In contrast, in WAT, alanine and leucine levels were upregulated indicating less efficient amino acid metabolism with aging (Fig. 5). This observation is in agreement with previous studies suggesting that adipose tissue plays a central role in the development of insulin resistance, metabolic dysfunction, inflammation, and impaired regenerative capacity during aging [48,49,50]. In addition, WAT carnitine and several acylcarnitines (isobutyrylcarnitine, propionylcarnitine, and isovalerylcarnitine) were downregulated with aging. Acylcarnitines transport fatty acids into mitochondria and are essential for β-oxidation and, hence, energy metabolism [51]. Downregulation of carnitine and acylcarnitines in WAT suggests a decreased mitochondrial β-oxidation, which may contribute to aging-related fat accumulation.

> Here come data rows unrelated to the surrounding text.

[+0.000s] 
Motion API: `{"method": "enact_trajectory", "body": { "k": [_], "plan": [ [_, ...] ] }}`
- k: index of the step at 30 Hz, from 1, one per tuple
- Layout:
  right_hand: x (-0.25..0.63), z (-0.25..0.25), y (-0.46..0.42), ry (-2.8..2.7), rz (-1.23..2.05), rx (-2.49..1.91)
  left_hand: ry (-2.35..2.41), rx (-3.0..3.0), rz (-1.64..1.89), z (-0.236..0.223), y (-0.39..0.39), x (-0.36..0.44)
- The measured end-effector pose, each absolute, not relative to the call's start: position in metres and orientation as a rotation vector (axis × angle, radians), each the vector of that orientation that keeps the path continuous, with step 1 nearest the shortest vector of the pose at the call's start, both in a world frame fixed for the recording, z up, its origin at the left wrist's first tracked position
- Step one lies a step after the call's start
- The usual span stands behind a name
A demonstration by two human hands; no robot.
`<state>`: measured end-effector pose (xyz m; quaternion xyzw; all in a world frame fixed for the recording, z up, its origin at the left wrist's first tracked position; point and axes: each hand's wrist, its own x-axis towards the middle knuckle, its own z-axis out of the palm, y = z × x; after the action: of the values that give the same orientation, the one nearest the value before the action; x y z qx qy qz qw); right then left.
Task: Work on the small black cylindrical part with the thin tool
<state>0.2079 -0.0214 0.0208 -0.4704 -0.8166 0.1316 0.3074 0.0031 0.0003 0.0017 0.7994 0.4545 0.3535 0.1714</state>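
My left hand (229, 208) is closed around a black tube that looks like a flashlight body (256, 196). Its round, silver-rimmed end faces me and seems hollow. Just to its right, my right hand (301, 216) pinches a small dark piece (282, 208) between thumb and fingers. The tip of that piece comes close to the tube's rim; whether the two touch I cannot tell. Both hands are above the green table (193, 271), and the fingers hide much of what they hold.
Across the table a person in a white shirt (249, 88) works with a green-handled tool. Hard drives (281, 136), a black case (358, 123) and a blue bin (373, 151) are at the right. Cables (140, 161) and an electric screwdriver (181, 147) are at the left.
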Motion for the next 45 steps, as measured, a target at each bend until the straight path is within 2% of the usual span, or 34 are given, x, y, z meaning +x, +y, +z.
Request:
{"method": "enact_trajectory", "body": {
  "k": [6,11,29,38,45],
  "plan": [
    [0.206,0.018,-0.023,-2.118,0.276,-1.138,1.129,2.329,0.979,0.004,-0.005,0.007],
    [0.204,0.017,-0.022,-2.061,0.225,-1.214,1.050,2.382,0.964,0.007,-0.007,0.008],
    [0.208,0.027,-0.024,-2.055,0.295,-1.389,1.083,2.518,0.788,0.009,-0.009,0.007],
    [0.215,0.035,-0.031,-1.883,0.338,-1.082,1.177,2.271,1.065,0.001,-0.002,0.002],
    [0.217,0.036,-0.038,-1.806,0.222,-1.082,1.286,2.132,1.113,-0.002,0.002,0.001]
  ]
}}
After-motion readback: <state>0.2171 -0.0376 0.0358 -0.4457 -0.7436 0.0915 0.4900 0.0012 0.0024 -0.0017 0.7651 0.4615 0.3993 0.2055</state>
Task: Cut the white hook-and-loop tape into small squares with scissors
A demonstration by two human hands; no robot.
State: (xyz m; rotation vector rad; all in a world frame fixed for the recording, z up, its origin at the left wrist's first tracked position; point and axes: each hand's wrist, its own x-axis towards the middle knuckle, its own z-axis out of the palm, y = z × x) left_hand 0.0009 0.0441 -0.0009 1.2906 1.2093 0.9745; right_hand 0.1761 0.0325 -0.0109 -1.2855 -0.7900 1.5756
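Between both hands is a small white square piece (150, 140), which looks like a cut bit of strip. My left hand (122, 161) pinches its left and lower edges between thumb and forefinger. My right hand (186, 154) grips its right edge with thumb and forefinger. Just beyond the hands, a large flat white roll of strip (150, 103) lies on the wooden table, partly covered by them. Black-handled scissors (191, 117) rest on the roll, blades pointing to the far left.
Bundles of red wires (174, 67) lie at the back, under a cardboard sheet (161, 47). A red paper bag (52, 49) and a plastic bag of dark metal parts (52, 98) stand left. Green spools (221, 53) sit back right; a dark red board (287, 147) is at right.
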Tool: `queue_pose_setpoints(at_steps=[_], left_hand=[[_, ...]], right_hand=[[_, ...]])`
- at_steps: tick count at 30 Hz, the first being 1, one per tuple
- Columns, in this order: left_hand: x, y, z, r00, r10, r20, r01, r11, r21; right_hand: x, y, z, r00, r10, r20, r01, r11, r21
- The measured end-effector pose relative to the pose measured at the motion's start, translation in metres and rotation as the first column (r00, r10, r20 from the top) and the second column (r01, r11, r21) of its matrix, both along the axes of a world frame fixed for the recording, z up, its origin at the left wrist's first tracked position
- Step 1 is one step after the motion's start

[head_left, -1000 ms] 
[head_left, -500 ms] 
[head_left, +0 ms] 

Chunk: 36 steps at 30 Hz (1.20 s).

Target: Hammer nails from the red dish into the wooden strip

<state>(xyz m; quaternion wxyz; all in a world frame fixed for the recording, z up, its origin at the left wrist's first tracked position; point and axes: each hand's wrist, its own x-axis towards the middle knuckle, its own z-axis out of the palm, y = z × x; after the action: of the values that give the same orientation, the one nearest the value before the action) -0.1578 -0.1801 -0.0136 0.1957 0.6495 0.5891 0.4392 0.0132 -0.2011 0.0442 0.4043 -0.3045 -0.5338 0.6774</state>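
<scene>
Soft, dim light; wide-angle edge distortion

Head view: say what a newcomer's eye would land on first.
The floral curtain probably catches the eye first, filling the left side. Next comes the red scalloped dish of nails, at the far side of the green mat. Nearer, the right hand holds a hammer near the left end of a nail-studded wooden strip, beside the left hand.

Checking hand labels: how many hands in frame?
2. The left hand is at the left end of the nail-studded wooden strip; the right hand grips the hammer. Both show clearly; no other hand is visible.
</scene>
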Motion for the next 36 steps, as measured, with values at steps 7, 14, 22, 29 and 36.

Interaction of aerobic capacity and aging alters lipid metabolism in muscle and WAT

Previous human studies propose that high aerobic capacity reduces symptoms of age-related disorders, including obesity, diabetes, inflammation, and cardiovascular diseases [52, 53], suggesting that the interaction of aerobic capacity and aging has a combined effect on metabolism. In the present study, high aerobic capacity and aging interactively upregulated the levels of leucine and valine in serum (Fig. 3; Table S3), indicating less efficient BCAA utilization from serum at rest with high aerobic capacity and aging. It should be noted that during aging, aerobic capacity of HCR rats declines more than that of LCRs (Fig. 1), which may at least partially explain this interaction. In turn, in muscle, several amino acids were downregulated (alanine, hydroxyproline, ornithine, and tryptophan) (Fig. 4; Table S3), suggesting an alteration in amino acid metabolism with higher aerobic capacity and aging. Also, acetoacetic acid, succinate, and pantothenic acid linked to lipid metabolism—more precisely to acetyl-CoA formation from liver-originating acetoacetate—were downregulated in muscle, indicating that interaction of aerobic capacity and aging reduces mitochondrial energy metabolism in this tissue. Although the role of ketone bodies in skeletal muscle metabolism is limited, it has been found both in animal and human studies that ketogenic diet increases mitochondrial energy metabolism, especially fat oxidation [54, 55]. In WAT, aerobic capacity and aging interactively downregulated acetoacetic acid, citrulline, GABA, and AMP, further referring to altered lipid metabolism (Fig. 5; Table S3). Our results suggest that high aerobic capacity and advanced age interactively affect lipid metabolism in muscle and WAT, possibly combating aging-related unfavorable changes in the whole body metabolism as well as fat accumulation.

Conclusion

Our results suggest that high aerobic capacity is associated with an accumulation of isovalerylcarnitine into muscle and serum at rest, which is likely due to more efficient leucine catabolism in muscle. Aerobic capacity also altered amino acid and fatty acid metabolism in WAT, although significant difference was observed only in three metabolites. In our study setup, aging was associated with the most prominent changes in metabolites. In muscle, several amino acids were downregulated, suggesting more efficient amino acid metabolism with aging. In contrast, the results from WAT indicated less efficient amino acid metabolism and decreased mitochondrial β-oxidation with aging. Our results further revealed that high aerobic capacity and age interact affecting lipid metabolism in muscle and WAT, possibly combating aging-related unfavorable changes in whole body metabolism as well as fat accumulation. Our results highlight the role of WAT metabolism in healthy aging. Future studies are needed to determine whether improved aerobic capacity by training could restore the observed aging-related metabolic changes.